Tout comme son voisin nordique, la Norvège, l'Islande affirme que cette chasse est nécessaire afin de contrôler les populations de petits rorquals pour ne pas qu'elle prenne trop d'expansion et ainsi représente une menace pour les stocks de poissons. Cet argument est vigoureusement dénoncé par une majorité de scientifiques spécialistes des réseaux alimentaires marins. La complexité des interrelations proies-prédateurs fait en sorte qu'il est impossible de conclure qu'une réduction des populations de baleines protègeraient les stocks de poissons commerciaux. Au contraire, comme les principaux prédateurs de poissons sont d'autres espèces de poissons, une réduction des populations de mammifères marins pourraient même faire diminuer les stocks d'intérêt commerciaux. Lors de la dernière réunion de la CBI en juin 2006, les partisans de la reprise de la chasse, Japon, Norvège et Islande en tête, ont réussi à faire adopter une résolution affirmant que le moratoire de 1986 n'était plus nécessaire et que les baleines constituaient maintenant une menace pour les réserves halieutiques. Ils n'ont pu réunir les trois quarts des voix nécessaires pour lever le moratoire, mais c'était la première fois en 20 ans qu'une résolution aussi clairement opposée au moratoire recueillait une majorité à la CBI.

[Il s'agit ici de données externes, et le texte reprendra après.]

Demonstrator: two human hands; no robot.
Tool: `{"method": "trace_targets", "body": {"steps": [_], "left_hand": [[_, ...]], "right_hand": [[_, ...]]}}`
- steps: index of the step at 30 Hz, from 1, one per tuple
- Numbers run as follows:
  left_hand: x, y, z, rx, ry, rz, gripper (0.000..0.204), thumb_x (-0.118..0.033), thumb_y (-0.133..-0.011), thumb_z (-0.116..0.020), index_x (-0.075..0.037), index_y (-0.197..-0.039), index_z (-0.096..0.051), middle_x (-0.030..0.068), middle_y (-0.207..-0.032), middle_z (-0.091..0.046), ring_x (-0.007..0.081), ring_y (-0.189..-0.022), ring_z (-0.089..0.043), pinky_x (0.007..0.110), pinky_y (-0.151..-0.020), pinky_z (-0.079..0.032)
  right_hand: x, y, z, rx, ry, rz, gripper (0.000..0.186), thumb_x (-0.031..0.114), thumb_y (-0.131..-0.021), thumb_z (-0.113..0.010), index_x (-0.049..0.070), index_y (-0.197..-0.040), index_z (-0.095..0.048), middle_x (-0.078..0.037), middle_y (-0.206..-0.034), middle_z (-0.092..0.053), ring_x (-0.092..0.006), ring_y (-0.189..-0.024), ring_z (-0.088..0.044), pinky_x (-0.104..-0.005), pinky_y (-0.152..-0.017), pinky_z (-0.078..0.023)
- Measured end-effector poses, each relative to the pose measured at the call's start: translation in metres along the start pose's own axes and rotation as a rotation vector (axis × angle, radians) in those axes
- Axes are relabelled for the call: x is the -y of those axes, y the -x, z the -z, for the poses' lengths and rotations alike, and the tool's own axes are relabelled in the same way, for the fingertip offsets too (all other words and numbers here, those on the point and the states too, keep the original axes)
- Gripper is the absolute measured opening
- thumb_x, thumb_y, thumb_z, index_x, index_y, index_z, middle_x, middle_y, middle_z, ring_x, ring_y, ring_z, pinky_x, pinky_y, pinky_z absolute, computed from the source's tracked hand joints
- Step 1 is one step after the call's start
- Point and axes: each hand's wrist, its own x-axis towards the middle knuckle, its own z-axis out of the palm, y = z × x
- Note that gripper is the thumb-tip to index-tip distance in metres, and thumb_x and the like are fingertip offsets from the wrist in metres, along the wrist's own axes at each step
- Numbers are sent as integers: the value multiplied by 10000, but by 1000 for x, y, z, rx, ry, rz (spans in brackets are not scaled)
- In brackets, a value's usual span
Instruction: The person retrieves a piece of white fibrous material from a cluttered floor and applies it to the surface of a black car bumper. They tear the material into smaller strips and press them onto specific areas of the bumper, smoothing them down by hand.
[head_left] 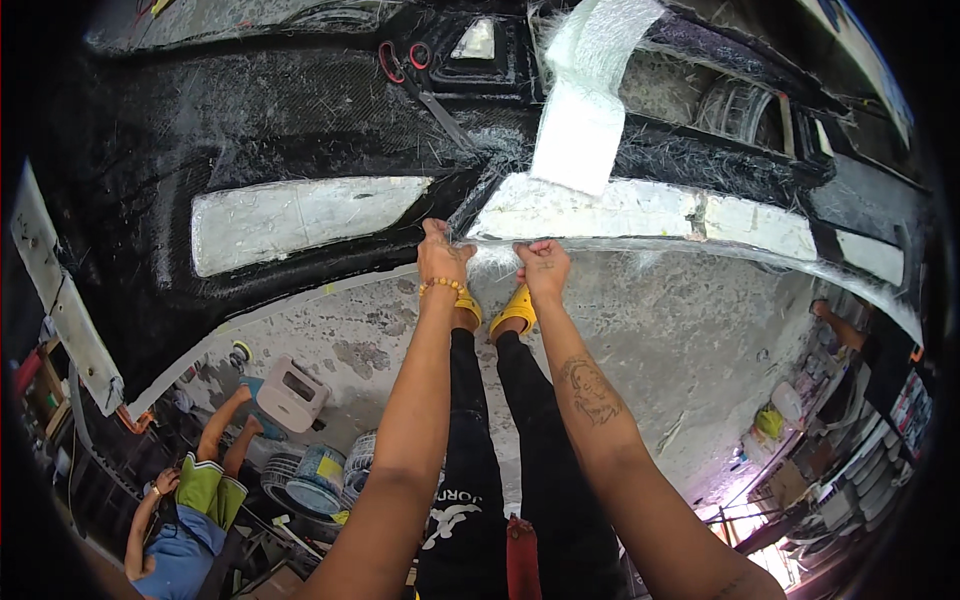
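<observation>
At the near edge of a large black moulded panel (290, 110), my left hand (447, 260) and my right hand (545, 268) are closed, fingers pinched. Between them hangs a small piece of white fibreglass mat (494, 262), its two sides at my fingertips. My left hand is against the panel's lip; the right is just below the white inset strip (630, 210). Beyond my hands a longer fibreglass strip (580, 130) drapes over the panel. Scissors (432, 103) with red and black handles lie on the black surface to its left.
Another white inset (310, 222) is on the panel's left. A person (185, 530) in a blue shirt sits at the lower left by a beige stool (291, 394) and paint buckets (322, 478). Stacked goods (868, 470) line the right. My yellow clogs (514, 309) stand on concrete.
</observation>
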Motion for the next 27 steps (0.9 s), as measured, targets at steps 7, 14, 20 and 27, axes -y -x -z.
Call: {"method": "trace_targets", "body": {"steps": [7, 14, 20, 27], "left_hand": [[-14, 0, 7, 39, -98, 30, 785, -145, -618, -854, 7, -1275, -453, 311, -1058, -655, 438, -1028, -638, 425, -881, -512], [-30, 35, 50, -105, -284, -162, 586, -98, -729, -777, 6, -1239, -507, 267, -1068, -649, 442, -1062, -598, 427, -901, -487], [-15, 72, 17, 72, -362, -688, 481, -231, -884, -628, 28, -1272, -514, 217, -1234, -572, 391, -1204, -503, 454, -1012, -390], [13, 52, -21, 113, -565, -725, 592, -396, -938, -522, 74, -1298, -497, 219, -1299, -542, 355, -1237, -487, 474, -1068, -335]], "right_hand": [[-9, 11, 9, -50, 176, 244, 247, 120, -788, -761, 12, -923, -583, -72, -777, -610, -138, -511, -564, -274, -449, -468], [14, 63, 38, 273, 608, 731, 279, 129, -888, -618, 46, -1153, -609, -96, -1221, -606, -305, -888, -663, -382, -780, -525], [3, 32, 41, 544, 959, 849, 495, 100, -898, -529, 56, -1385, -454, -98, -1471, -438, -371, -1010, -631, -454, -820, -528], [1, 12, 35, 605, 1095, 763, 588, 80, -882, -509, 87, -1454, -375, -99, -1488, -424, -382, -1097, -598, -467, -874, -519]]}}
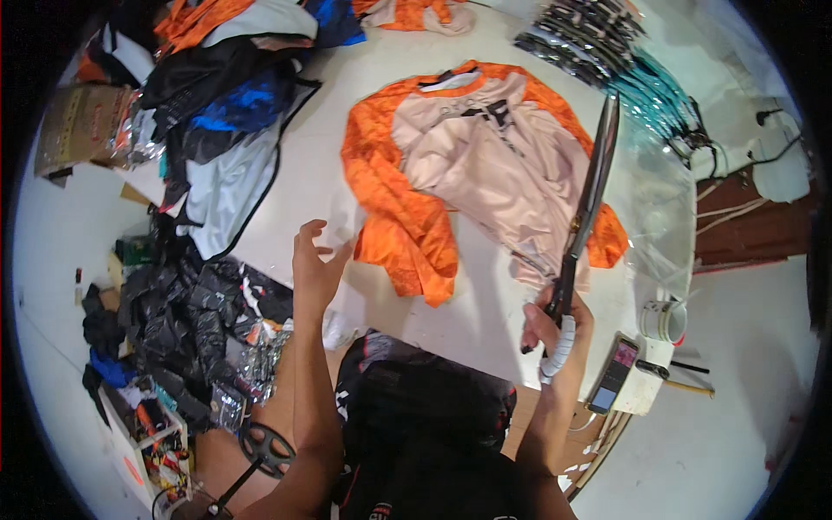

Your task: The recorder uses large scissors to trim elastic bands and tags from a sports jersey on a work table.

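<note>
A long-sleeved jersey (490, 165), pale pink with orange sleeves and collar, lies rumpled on the white table (286, 199), its neck toward the far side. My right hand (563, 325) grips a pair of long scissors (582, 217) by the handle, one loop of which is wrapped in white. The blades are together and point away from me, above the jersey's right side. My left hand (317, 264) is raised near the jersey's left sleeve, fingers apart and curled a little, holding nothing.
Black, blue and white garments (238, 121) pile up at the table's left. Packed clothes in clear plastic (624, 69) lie at the far right. Near the right edge are a phone (613, 377) and a mug (662, 321). Black plastic bags (186, 303) heap below on the left.
</note>
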The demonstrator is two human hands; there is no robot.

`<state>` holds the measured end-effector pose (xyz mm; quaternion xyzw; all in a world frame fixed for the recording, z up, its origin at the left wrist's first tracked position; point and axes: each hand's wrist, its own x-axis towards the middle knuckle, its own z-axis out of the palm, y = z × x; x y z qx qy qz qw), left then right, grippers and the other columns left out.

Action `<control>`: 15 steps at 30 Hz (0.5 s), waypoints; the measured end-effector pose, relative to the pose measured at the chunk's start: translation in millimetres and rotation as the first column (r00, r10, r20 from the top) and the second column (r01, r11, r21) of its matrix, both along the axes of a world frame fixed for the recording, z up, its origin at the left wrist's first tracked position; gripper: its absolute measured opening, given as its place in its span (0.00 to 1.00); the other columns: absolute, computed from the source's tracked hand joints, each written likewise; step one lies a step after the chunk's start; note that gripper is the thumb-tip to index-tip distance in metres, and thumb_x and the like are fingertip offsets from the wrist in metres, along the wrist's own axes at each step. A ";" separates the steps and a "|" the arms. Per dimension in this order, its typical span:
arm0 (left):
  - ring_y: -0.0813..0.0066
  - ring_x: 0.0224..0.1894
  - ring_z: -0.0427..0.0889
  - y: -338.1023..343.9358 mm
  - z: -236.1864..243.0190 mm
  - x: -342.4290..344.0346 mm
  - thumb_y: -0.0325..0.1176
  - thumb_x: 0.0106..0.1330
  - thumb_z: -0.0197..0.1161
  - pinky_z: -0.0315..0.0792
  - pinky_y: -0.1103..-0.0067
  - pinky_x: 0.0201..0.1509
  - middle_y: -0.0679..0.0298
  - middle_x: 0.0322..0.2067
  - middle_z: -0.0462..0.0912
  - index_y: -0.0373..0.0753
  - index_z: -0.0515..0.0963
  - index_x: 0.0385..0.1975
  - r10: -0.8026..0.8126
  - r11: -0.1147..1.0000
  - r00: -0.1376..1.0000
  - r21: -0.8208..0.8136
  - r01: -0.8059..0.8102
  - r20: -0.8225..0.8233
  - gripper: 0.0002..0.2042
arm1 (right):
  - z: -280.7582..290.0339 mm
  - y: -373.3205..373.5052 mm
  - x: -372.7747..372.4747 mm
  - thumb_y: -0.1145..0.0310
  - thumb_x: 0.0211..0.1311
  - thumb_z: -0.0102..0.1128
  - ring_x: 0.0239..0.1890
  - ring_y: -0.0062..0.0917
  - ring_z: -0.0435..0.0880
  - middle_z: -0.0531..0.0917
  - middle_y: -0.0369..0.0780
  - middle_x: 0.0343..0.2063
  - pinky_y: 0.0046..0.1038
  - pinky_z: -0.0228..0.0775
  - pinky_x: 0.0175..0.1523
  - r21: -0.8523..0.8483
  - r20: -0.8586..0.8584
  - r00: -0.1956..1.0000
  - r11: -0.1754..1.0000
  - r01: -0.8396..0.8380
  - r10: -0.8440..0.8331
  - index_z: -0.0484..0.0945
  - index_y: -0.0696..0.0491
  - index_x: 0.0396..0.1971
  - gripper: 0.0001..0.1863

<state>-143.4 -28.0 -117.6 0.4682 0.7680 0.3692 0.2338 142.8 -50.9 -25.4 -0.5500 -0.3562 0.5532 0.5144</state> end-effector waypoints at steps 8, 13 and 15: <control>0.72 0.33 0.78 4.4 -13.4 0.4 0.33 0.56 0.64 0.70 0.79 0.30 0.57 0.33 0.80 0.32 0.77 0.37 0.012 0.987 0.993 0.157 -0.030 0.114 0.13 | -31.1 -14.1 -4.0 0.80 0.46 0.65 0.12 0.08 0.64 0.69 0.28 0.13 0.13 0.50 0.16 -0.112 0.111 0.979 0.981 -0.158 0.170 0.69 0.53 0.22 0.12; 0.63 0.32 0.78 42.6 -19.0 13.4 0.34 0.54 0.65 0.71 0.73 0.33 0.53 0.32 0.79 0.31 0.77 0.34 -0.121 0.963 0.992 0.241 0.123 -0.023 0.13 | -38.4 -23.0 -9.8 0.79 0.46 0.66 0.15 0.06 0.60 0.68 0.26 0.14 0.12 0.47 0.20 -0.186 0.143 0.955 0.955 -0.232 0.259 0.69 0.53 0.21 0.12; 0.62 0.32 0.78 52.9 -23.4 13.7 0.33 0.54 0.65 0.71 0.74 0.33 0.52 0.31 0.79 0.30 0.77 0.34 -0.159 0.962 0.986 0.216 0.164 -0.041 0.13 | -40.0 -25.9 -10.8 0.79 0.45 0.67 0.16 0.06 0.60 0.67 0.25 0.14 0.12 0.48 0.22 -0.202 0.172 0.945 0.949 -0.241 0.277 0.69 0.53 0.20 0.13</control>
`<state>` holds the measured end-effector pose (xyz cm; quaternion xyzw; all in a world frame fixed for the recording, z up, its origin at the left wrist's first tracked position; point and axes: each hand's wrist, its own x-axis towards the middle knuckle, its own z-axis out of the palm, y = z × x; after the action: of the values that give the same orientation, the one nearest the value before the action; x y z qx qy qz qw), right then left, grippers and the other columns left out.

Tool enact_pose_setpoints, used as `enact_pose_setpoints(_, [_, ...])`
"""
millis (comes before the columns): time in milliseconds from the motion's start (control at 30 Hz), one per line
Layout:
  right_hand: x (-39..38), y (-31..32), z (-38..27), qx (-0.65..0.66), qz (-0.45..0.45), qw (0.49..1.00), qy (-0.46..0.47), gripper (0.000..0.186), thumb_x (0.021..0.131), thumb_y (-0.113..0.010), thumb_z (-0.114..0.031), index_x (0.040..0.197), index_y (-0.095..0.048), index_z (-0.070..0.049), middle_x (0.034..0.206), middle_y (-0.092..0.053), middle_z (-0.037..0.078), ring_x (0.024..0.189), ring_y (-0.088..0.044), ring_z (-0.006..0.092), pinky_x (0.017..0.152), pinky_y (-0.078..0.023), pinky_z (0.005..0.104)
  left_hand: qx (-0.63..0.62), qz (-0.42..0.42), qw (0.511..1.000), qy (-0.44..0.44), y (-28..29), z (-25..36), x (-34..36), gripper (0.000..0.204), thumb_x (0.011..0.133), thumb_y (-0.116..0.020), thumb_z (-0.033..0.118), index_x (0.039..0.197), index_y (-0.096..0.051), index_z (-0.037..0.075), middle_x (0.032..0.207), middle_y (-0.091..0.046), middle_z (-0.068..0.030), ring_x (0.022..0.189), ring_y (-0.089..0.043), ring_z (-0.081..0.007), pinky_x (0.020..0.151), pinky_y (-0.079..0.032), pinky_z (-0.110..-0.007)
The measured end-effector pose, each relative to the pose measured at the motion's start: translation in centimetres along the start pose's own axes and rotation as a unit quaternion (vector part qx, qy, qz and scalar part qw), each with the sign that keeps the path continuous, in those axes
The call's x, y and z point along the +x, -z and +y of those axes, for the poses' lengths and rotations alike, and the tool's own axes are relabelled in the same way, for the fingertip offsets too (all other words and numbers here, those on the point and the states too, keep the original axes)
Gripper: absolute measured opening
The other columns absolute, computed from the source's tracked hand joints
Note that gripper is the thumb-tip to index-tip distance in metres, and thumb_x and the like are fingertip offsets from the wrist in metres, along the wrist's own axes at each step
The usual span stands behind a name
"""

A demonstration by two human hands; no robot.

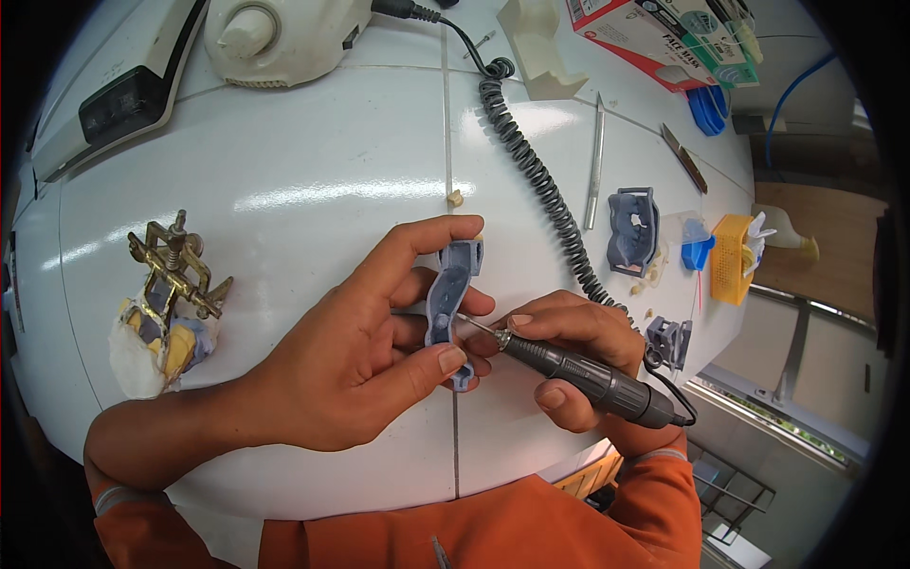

Les organismes en faveur de la protection de la faune se soulèvent face à cette annonce : Greenpeace a condamné la décision des autorités islandaises, soulignant que le rorqual commun figurait sur la Liste rouge des espèces menacées, établie par l'Union mondiale pour la nature. Aussi, la Iceland Nature conservation Association (INCA) se dit surprise et déçue puisqu'il s'avère que le marché pour la viande de baleine en Islande est inexistant et qu'il n'y a aucune possibilité d'exportation vers le Japon, le plus grand marché mondial de viande de baleine. Déjà en 2003, l'Islande n'avait pu exporter vers le Japon ses produits issus de la chasse scientifique. Un tel commerce était prévu en dépit des règles internationales sur le commerce des espèces sauvages (CITES). Le Japon lui-même éprouve des difficultés à vendre sur le marché local les milliers de tonnes de viande et de gras de baleine fournis par ses programmes de chasse scientifique. Bien que ces produits aient été prisés par le passé, les ventes et les prix sont en chute libre depuis quelques années. Les changements de goût des Japonais combinés aux inquiétudes grandissantes face aux contaminants contenus dans la viande de baleine expliquent cette situation. D'ailleurs, il y a quelques années, les niveaux de BPC mesurés dans la graisse de petits rorquals avaient éteint tout espoir des chasseurs norvégiens de vendre leurs milliers de tonnes de ce produit aux Japonais [BBC, IFAW].